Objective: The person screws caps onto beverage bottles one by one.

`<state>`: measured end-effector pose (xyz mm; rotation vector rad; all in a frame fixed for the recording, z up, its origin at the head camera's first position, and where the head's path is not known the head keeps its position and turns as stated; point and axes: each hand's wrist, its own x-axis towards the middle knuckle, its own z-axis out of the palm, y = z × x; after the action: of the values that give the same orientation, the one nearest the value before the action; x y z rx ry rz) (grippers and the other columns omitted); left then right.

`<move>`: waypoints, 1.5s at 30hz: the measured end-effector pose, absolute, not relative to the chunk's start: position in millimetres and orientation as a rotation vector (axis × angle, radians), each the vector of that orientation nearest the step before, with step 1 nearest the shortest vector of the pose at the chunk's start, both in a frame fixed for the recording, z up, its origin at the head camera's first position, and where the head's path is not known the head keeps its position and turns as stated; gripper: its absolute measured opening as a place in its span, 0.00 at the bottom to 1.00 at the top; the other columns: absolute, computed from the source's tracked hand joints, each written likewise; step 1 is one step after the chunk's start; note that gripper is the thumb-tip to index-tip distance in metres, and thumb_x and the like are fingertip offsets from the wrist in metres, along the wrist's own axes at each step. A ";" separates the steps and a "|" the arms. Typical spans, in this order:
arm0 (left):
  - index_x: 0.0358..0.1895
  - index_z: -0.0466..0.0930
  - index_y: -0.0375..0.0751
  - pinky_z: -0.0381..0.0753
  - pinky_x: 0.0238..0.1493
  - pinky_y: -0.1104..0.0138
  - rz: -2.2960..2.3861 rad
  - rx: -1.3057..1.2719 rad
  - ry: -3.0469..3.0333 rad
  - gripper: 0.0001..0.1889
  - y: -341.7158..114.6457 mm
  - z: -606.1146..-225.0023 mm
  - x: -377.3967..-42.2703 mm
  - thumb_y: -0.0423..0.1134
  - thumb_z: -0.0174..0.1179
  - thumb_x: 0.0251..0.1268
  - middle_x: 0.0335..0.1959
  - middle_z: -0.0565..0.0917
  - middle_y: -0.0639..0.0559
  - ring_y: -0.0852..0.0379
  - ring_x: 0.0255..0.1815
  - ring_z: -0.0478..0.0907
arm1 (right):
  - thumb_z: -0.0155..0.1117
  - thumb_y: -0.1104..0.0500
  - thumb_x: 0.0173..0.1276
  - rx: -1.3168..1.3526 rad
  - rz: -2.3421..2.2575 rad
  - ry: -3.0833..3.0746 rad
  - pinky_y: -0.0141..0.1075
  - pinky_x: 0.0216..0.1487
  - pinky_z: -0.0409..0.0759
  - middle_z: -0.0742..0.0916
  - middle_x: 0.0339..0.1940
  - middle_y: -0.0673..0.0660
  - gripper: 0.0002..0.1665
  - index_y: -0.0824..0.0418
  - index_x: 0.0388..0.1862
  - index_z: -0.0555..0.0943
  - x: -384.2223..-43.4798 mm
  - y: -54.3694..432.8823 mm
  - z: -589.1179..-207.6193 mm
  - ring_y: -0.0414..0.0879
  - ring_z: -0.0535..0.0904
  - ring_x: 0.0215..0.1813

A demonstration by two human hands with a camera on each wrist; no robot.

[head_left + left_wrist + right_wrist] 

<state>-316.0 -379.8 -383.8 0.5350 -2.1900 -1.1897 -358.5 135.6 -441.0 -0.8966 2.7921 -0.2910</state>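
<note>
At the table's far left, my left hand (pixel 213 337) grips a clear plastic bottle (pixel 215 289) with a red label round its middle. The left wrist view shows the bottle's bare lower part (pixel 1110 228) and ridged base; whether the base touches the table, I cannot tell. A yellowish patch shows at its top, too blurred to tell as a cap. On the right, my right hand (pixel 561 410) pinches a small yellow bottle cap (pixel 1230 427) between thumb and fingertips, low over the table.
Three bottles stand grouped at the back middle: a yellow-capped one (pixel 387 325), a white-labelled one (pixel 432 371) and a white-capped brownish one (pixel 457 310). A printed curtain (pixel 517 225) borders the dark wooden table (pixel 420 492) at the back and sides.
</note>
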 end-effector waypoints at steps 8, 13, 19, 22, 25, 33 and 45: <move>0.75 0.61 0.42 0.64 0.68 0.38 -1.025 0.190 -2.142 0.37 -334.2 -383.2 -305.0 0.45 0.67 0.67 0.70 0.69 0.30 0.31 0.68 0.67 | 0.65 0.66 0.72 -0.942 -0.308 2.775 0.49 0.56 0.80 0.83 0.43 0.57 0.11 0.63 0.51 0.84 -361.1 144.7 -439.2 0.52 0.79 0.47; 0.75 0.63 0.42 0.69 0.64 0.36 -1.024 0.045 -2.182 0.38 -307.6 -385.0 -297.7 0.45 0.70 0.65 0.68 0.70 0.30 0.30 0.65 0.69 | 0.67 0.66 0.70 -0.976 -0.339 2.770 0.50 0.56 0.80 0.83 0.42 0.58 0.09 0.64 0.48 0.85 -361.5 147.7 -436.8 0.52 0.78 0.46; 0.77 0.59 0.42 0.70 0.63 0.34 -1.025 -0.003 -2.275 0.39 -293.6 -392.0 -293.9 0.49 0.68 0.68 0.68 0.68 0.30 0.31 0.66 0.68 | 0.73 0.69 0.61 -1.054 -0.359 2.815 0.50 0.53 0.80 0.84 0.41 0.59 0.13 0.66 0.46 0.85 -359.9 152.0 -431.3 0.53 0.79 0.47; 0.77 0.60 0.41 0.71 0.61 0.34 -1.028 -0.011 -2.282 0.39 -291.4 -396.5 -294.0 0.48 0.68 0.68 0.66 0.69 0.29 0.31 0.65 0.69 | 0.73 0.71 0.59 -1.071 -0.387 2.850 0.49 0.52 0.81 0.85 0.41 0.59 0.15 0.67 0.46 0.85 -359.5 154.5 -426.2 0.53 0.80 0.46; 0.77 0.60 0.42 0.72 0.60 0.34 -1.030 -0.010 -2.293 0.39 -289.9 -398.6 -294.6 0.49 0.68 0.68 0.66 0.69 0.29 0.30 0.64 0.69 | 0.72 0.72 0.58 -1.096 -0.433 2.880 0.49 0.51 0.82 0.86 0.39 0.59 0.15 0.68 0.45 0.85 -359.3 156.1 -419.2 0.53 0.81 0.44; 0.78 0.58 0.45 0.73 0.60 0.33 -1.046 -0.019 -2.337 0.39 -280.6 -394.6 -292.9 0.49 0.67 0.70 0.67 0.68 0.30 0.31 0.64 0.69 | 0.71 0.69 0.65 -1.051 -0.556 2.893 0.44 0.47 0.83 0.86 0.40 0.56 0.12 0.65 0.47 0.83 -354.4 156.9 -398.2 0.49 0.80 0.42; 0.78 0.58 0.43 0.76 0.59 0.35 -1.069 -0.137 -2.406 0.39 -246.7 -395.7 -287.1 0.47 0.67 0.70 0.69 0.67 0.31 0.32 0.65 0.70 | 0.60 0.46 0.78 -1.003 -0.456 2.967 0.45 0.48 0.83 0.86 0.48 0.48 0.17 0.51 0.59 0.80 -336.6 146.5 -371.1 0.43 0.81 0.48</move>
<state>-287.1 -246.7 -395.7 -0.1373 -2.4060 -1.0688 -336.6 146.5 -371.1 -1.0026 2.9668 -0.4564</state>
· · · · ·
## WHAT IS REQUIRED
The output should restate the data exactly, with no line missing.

## REPLY TO THE EXERCISE
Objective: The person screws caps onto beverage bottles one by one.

`<state>`: measured end-effector pose (xyz mm; rotation vector rad; all in a frame fixed for the recording, z up, its origin at the head camera's first position, and where the head's path is not known the head keeps its position and turns as stated; point and axes: each hand's wrist, its own x-axis towards the middle knuckle, its own z-axis out of the palm, y = z × x; after the action: of the values that give the same orientation, the one nearest the value before the action; x y z rx ry rz) (grippers and the other columns omitted); left then right.

`<move>`: waypoints, 1.5s at 30hz: the measured end-effector pose, absolute, not relative to the chunk's start: position in millimetres and orientation as a rotation vector (axis × angle, radians), each the vector of that orientation nearest the step before, with step 1 nearest the shortest vector of the pose at the chunk's start, both in a frame fixed for the recording, z up, its origin at the head camera's first position, and where the head's path is not known the head keeps its position and turns as stated; gripper: its absolute measured opening as a place in its span, 0.00 at the bottom to 1.00 at the top; the other columns: absolute, computed from the source's tracked hand joints, each written likewise; step 1 is one step after the chunk's start; note that gripper is the thumb-tip to index-tip distance in metres, and thumb_x and the like are fingertip offsets from the wrist in metres, along the wrist's own axes at each step. A ";" separates the steps and a "|" the arms. Typical spans, in this order:
arm0 (left):
  - index_x: 0.0358..0.1895
  - index_z: -0.0466..0.0930
  - index_y: -0.0375..0.0751
  - pinky_z: -0.0381..0.0753
  - pinky_x: 0.0238..0.1493
  - pinky_y: -0.1104..0.0138
  - rz: -2.2960..2.3861 rad
  - rx: -1.3057..1.2719 rad
  - ry: -3.0469..3.0333 rad
  - gripper: 0.0001..0.1889
  - y: -341.7158..114.6457 mm
  - z: -606.1146..-225.0023 mm
  - x: -377.3967..-42.2703 mm
  - thumb_y: -0.0423..0.1134
  - thumb_z: -0.0174..0.1179
  - thumb_x: 0.0251..0.1268
  - middle_x: 0.0335..0.1959
  - middle_z: -0.0565..0.0917
  - middle_y: -0.0639..0.0559
  - ring_y: -0.0852..0.0379
  - ring_x: 0.0255..0.1815
  - ring_z: -0.0478..0.0907
arm1 (right):
  - thumb_z: -0.0155..0.1117
  - thumb_y: -0.1104..0.0500
  - thumb_x: 0.0173..0.1276
  - rx: -1.3168..1.3526 rad
  - rz: -2.3421..2.2575 rad
  - ry: -3.0833..3.0746 rad
  - pinky_y: -0.0141..0.1075
  - pinky_x: 0.0216..0.1487
  - pinky_z: -0.0409..0.0759
  - middle_z: -0.0742..0.0916
  - middle_x: 0.0339..0.1940
  - middle_y: -0.0673..0.0660
  - gripper: 0.0002..0.1665
  - index_y: -0.0824..0.0418
  - index_x: 0.0388..0.1862
  - index_z: -0.0555..0.0943
  - x: -384.2223..-43.4798 mm
  - y: -54.3694..432.8823 mm
  - z: -589.1179..-207.6193 mm
  - ring_y: -0.0414..0.0879
  - ring_z: -0.0535..0.0904
  - ring_x: 0.0215..0.1813

A demonstration by two human hands with a camera on each wrist; no robot.

[head_left + left_wrist + right_wrist] 

<state>-316.0 -379.8 -383.8 0.5350 -2.1900 -1.1897 -358.5 135.6 -441.0 -0.8966 2.7921 -0.2910</state>
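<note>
At the table's far left, my left hand (pixel 213 337) grips a clear plastic bottle (pixel 215 289) with a red label round its middle. The left wrist view shows the bottle's bare lower part (pixel 1110 228) and ridged base; whether the base touches the table, I cannot tell. A yellowish patch shows at its top, too blurred to tell as a cap. On the right, my right hand (pixel 561 410) pinches a small yellow bottle cap (pixel 1230 427) between thumb and fingertips, low over the table.
Three bottles stand grouped at the back middle: a yellow-capped one (pixel 387 325), a white-labelled one (pixel 432 371) and a white-capped brownish one (pixel 457 310). A printed curtain (pixel 517 225) borders the dark wooden table (pixel 420 492) at the back and sides.
</note>
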 end-effector waypoints at steps 8, 13, 19, 22, 25, 33 and 45: <move>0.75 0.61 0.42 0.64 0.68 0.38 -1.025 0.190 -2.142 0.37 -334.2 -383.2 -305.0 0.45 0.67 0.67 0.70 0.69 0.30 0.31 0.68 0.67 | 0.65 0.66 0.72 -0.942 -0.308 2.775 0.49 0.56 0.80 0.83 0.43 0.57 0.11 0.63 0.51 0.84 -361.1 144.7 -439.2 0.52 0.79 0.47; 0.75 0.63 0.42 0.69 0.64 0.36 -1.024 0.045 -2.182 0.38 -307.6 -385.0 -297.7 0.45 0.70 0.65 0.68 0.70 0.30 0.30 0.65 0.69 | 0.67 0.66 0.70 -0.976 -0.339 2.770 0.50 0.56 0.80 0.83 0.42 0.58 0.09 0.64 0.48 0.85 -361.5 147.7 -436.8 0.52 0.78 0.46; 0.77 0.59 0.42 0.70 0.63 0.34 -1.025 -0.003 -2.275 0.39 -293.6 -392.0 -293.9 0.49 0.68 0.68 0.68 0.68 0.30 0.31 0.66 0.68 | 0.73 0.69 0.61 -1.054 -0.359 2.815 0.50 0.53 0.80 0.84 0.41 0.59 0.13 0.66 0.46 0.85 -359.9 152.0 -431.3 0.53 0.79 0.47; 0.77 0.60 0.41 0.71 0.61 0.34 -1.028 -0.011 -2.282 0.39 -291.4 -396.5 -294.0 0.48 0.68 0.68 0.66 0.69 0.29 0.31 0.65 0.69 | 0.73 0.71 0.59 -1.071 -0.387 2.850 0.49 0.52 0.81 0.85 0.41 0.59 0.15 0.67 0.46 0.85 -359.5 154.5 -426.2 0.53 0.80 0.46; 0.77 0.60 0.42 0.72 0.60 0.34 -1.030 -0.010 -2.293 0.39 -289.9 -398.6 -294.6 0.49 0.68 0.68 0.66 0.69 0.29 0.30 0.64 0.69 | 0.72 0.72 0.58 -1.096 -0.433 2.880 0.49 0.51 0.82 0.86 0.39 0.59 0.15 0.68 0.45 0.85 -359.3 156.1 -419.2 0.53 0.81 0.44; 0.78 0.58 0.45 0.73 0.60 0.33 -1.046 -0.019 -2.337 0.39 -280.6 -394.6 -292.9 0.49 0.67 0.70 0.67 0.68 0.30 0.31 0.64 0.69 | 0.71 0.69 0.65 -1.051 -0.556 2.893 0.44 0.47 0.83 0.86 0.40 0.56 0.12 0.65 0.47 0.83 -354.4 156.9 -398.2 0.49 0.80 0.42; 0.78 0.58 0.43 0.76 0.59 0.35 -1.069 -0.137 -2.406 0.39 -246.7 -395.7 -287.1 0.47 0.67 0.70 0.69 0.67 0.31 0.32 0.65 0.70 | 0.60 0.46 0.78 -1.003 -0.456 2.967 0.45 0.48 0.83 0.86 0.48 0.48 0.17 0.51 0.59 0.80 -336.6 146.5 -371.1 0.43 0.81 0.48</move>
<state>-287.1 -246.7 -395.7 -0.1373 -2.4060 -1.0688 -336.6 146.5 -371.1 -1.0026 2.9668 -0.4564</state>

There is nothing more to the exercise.